Looking back at the cultural impact of 9/11

Slide show: Remembering the years after the attacks, when everything felt filtered through one September morning

Topics: Friday Night Seitz, 9/11, Slide Shows, Movies, slideshow,

The second entry in our slide show series about pop culture after 9/11 covers three years, 2002-2004. It was a dense and lively period that saw movies, TV, music, literature and comics shifting out of a numb, somewhat disconnected state and becoming more reactive, then provocative, and by 2004 — an election year — combative.

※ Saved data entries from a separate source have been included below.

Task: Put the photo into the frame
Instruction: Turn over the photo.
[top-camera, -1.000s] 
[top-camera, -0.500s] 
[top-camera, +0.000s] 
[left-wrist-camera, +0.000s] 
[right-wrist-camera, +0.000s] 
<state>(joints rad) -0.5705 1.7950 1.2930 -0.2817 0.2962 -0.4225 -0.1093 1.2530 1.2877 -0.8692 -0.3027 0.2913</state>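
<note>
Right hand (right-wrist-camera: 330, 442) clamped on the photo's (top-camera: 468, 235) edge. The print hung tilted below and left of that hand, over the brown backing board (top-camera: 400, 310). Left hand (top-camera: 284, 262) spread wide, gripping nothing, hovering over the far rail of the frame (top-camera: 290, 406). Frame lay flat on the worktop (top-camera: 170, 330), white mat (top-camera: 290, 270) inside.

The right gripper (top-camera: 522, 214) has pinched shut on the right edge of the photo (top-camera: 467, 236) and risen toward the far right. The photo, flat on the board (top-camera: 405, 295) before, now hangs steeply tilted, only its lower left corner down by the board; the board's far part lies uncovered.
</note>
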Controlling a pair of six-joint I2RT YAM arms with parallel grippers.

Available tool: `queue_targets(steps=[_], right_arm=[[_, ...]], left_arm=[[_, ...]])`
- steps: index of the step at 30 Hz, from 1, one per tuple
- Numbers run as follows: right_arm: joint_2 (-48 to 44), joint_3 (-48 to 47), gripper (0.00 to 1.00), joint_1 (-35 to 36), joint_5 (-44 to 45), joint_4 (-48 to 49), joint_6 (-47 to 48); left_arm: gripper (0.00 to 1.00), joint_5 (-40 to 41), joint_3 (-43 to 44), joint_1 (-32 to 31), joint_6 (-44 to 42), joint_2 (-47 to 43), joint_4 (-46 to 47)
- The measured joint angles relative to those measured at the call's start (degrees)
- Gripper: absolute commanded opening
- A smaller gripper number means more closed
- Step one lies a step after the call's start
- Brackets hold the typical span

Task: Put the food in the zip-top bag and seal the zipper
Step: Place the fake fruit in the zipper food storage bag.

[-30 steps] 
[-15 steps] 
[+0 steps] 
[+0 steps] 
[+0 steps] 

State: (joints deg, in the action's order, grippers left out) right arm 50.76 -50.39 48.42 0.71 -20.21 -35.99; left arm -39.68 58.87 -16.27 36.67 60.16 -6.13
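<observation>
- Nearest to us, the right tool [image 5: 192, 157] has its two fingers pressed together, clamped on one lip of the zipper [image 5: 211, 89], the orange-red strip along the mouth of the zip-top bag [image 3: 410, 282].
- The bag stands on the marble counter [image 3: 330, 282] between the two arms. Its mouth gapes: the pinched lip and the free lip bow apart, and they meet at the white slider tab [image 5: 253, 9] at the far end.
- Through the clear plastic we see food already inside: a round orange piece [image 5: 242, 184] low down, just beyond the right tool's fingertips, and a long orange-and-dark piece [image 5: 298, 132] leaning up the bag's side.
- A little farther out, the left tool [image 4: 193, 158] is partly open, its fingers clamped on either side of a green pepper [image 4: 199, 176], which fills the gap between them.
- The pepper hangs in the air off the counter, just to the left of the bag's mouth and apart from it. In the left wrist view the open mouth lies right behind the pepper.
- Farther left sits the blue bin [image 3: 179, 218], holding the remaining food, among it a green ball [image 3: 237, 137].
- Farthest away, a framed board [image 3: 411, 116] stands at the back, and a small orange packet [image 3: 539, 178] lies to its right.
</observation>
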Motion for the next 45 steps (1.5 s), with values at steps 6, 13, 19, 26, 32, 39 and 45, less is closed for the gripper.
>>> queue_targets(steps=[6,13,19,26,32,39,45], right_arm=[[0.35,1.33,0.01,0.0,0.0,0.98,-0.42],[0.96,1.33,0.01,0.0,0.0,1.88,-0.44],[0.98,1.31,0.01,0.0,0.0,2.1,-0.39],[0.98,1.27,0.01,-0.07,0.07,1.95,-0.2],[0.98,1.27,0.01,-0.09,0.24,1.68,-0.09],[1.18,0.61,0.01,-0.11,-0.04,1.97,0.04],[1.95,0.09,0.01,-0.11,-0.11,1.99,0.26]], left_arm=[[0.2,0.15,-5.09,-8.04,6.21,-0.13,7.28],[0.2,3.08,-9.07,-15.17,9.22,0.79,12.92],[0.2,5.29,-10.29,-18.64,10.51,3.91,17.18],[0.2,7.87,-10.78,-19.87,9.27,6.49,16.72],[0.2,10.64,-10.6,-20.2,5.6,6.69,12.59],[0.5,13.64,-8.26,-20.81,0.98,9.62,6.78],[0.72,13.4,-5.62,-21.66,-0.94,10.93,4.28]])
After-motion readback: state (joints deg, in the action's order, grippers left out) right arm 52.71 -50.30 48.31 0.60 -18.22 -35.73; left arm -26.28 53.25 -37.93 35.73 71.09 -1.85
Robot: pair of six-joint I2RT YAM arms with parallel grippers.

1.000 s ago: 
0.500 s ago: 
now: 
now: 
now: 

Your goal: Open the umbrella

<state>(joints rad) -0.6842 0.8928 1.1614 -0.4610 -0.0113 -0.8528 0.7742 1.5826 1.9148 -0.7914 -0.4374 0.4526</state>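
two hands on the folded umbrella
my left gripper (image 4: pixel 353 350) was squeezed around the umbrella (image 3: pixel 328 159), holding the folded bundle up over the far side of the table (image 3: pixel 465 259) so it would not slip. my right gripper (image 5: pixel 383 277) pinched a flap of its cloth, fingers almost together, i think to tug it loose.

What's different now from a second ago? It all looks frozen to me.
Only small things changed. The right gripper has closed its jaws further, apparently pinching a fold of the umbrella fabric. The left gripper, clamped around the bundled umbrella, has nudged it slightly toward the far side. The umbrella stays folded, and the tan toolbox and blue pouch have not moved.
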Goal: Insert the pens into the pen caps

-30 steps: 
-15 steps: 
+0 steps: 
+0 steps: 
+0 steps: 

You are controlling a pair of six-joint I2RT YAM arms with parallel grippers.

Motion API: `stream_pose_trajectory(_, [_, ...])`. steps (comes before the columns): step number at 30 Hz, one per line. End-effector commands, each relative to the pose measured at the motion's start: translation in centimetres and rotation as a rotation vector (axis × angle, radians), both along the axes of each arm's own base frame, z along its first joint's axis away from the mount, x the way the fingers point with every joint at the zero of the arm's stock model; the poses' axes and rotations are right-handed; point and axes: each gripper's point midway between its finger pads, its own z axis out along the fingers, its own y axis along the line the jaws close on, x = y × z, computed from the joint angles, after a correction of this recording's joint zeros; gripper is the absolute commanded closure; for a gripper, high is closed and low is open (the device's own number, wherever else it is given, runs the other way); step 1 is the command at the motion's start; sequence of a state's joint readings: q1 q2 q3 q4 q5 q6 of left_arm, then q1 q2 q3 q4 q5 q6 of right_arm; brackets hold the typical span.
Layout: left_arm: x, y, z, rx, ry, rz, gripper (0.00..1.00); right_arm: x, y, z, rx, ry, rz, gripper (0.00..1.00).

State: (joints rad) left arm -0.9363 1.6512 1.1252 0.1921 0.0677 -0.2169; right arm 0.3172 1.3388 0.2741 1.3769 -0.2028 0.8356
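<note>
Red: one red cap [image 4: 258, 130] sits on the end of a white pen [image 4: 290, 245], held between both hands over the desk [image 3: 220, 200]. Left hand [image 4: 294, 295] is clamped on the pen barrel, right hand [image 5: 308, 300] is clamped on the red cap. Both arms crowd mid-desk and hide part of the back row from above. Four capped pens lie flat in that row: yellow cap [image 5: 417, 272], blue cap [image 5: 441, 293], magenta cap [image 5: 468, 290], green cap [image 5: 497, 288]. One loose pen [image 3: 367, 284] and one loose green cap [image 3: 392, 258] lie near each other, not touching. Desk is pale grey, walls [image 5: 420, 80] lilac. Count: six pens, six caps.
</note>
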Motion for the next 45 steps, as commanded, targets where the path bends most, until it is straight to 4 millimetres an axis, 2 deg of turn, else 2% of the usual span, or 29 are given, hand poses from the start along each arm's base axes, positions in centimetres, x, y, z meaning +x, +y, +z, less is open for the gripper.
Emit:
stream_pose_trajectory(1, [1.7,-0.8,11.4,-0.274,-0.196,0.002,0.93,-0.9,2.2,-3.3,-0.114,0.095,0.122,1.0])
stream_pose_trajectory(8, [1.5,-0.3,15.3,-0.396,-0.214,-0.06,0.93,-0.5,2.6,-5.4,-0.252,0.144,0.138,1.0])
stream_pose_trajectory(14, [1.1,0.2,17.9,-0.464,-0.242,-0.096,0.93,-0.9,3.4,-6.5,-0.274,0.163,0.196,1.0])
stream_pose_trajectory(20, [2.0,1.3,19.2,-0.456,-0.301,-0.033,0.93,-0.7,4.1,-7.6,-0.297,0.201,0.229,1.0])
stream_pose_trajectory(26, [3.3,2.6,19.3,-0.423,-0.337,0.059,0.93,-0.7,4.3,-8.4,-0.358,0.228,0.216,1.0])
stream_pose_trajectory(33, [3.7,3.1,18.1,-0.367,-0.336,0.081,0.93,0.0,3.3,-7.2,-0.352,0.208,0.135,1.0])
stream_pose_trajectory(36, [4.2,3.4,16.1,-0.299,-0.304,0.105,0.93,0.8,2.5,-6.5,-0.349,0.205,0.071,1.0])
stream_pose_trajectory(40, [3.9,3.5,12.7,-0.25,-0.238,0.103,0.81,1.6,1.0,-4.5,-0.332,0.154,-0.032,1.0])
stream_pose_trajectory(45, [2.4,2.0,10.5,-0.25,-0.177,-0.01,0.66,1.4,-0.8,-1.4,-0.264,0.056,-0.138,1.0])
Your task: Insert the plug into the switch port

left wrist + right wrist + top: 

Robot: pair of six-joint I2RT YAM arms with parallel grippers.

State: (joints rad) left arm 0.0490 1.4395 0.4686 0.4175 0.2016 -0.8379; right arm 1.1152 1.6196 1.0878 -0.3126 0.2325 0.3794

The first installment of this series covered work that appeared in the immediate aftermath of the attacks; because so much of it was in production before the catastrophe, any associations between the work and recent events were likely to be coincidental, maybe more in the eye of the beholder than in the work itself. Starting in mid- to late 2002, though, we started to see more books, TV series, films and music that were meant as a response to the attacks: Bruce Springsteen’s “The Rising,” for instance, and Spike Lee’s “The 25th Hour.” By the time 2004 rolled around, pop culture seemed to have moved past the “can’t we all just get along and grieve together?” stage. There was more work, and more statements, of an overtly political nature — work that was explicitly designed to provoke discussions, maybe even start fights. We’ve collected a few memorable examples here; we hope you’ll add your own picks to the Letters section.

The final installment of this series, covering 2005-2010, will run next Friday.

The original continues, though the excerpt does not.